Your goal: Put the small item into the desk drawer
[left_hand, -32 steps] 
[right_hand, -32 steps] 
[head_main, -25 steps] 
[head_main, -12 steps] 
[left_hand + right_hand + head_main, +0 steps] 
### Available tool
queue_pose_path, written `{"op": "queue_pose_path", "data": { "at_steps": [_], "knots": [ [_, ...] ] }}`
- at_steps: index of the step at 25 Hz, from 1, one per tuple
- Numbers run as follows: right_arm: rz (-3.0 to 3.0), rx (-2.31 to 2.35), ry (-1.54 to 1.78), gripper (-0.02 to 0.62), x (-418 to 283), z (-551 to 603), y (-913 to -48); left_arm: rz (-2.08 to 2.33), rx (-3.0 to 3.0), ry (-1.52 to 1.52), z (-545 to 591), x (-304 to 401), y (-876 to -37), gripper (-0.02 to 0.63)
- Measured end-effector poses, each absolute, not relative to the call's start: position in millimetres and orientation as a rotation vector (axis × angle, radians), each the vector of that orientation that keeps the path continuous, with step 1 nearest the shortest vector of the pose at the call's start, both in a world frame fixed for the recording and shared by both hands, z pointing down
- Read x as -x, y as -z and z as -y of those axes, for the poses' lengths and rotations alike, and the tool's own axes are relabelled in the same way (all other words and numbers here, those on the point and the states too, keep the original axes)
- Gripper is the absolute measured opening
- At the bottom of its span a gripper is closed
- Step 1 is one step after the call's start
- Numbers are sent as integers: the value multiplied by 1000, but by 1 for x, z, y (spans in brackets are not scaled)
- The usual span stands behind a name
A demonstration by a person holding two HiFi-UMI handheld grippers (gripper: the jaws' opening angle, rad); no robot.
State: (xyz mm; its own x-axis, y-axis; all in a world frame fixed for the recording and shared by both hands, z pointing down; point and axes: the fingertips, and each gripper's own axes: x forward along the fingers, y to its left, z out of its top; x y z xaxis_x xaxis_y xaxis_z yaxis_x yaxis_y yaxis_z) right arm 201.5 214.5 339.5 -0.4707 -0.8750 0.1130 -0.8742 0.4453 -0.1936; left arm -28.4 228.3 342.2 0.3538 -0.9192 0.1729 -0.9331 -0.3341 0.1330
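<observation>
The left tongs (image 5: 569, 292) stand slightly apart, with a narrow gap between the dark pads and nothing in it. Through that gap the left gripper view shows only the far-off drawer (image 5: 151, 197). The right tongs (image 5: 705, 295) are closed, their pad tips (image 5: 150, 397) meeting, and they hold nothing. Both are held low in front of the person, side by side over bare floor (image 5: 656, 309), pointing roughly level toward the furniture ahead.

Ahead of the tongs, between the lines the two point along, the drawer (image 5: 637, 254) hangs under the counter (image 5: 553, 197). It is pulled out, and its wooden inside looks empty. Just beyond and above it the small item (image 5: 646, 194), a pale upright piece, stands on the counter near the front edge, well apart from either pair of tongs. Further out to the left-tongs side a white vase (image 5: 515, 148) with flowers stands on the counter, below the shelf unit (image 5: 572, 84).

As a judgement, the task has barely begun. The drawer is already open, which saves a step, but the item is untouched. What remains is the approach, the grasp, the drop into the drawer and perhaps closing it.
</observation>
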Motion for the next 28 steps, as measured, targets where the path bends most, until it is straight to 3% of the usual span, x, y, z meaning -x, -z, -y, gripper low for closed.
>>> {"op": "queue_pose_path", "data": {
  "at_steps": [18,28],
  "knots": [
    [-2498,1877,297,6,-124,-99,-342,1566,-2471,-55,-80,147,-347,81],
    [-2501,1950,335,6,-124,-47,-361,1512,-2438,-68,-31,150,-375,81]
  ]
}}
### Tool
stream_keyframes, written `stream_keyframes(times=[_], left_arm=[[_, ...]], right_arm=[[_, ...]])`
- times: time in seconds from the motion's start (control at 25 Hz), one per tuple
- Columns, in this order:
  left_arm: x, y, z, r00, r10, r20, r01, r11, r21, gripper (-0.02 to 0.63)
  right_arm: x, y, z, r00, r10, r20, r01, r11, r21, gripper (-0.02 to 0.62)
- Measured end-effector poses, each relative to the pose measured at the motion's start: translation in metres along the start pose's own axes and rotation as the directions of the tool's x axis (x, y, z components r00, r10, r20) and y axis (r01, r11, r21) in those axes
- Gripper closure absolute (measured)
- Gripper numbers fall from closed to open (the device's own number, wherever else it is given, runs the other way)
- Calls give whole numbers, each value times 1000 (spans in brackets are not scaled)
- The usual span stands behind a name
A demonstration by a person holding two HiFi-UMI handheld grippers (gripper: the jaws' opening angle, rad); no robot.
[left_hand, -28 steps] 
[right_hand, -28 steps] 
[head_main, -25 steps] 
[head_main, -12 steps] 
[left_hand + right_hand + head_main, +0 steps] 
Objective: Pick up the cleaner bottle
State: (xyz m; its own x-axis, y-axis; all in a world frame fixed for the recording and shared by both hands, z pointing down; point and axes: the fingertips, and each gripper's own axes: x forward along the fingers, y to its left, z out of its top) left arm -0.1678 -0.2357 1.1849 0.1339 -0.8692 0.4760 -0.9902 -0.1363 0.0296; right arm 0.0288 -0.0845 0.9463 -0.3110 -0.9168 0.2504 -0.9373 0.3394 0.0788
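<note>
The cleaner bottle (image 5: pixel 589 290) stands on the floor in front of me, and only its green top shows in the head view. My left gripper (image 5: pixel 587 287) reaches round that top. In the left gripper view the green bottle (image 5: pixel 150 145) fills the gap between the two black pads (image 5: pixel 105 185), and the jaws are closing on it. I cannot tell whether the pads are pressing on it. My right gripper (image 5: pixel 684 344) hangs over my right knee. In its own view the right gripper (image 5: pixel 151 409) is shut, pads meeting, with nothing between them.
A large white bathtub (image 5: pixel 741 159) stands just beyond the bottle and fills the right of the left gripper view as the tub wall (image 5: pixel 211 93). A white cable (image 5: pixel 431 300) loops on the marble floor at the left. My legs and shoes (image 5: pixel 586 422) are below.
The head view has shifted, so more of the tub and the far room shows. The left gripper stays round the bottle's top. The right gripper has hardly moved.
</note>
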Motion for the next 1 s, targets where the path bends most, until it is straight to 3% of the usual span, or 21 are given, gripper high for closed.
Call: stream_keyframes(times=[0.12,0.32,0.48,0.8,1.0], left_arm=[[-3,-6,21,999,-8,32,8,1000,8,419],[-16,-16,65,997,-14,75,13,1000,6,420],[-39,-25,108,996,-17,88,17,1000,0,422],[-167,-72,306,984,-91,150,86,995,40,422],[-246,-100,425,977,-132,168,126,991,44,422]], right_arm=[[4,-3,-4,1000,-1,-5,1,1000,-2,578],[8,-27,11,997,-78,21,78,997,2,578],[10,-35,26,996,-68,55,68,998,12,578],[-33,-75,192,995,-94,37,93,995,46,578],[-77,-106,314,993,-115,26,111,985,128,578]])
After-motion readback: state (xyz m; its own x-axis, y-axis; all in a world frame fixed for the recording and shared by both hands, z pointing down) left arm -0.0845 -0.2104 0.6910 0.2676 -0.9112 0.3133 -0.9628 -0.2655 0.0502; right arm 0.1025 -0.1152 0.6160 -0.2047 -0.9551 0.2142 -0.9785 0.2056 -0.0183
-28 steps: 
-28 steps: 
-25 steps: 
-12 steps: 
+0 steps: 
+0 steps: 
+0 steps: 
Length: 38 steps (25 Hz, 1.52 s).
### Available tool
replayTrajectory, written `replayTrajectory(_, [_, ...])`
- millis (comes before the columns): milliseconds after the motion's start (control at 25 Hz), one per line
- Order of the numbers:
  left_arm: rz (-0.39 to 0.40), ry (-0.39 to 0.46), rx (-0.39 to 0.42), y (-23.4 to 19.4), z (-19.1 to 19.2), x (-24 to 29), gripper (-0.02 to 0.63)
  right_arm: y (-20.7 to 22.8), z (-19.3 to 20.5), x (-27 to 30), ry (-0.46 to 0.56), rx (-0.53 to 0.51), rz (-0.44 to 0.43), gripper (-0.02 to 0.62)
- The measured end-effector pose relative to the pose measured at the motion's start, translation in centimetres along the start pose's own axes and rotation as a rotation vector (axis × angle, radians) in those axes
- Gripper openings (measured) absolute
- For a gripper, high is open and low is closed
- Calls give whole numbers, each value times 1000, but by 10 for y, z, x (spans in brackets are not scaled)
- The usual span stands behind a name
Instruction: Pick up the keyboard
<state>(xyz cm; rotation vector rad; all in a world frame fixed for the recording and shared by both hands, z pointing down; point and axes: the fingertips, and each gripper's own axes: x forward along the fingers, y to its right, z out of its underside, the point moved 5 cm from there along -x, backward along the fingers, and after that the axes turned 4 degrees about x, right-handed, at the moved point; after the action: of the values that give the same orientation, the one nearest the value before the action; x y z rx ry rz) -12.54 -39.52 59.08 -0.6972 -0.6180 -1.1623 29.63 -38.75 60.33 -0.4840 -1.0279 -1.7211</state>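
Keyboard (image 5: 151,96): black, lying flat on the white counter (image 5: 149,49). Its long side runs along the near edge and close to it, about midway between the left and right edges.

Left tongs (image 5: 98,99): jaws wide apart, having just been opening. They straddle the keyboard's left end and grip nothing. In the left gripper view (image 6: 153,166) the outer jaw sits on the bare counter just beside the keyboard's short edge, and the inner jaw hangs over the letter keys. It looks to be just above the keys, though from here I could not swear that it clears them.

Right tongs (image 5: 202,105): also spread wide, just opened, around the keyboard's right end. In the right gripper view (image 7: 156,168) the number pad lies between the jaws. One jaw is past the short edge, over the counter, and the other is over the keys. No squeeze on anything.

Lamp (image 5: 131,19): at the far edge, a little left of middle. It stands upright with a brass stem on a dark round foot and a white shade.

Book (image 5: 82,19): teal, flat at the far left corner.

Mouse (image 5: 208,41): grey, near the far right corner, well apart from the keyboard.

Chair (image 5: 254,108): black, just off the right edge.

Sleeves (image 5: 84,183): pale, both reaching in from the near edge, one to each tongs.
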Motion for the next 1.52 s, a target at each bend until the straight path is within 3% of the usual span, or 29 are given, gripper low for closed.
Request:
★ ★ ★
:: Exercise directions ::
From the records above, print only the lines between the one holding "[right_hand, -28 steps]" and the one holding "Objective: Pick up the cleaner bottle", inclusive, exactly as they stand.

:: Solution to this problem ::
[right_hand, -28 steps] 
[head_main, -25 steps] 
[head_main, -12 steps] 
[left_hand + right_hand + head_main, +0 steps] 
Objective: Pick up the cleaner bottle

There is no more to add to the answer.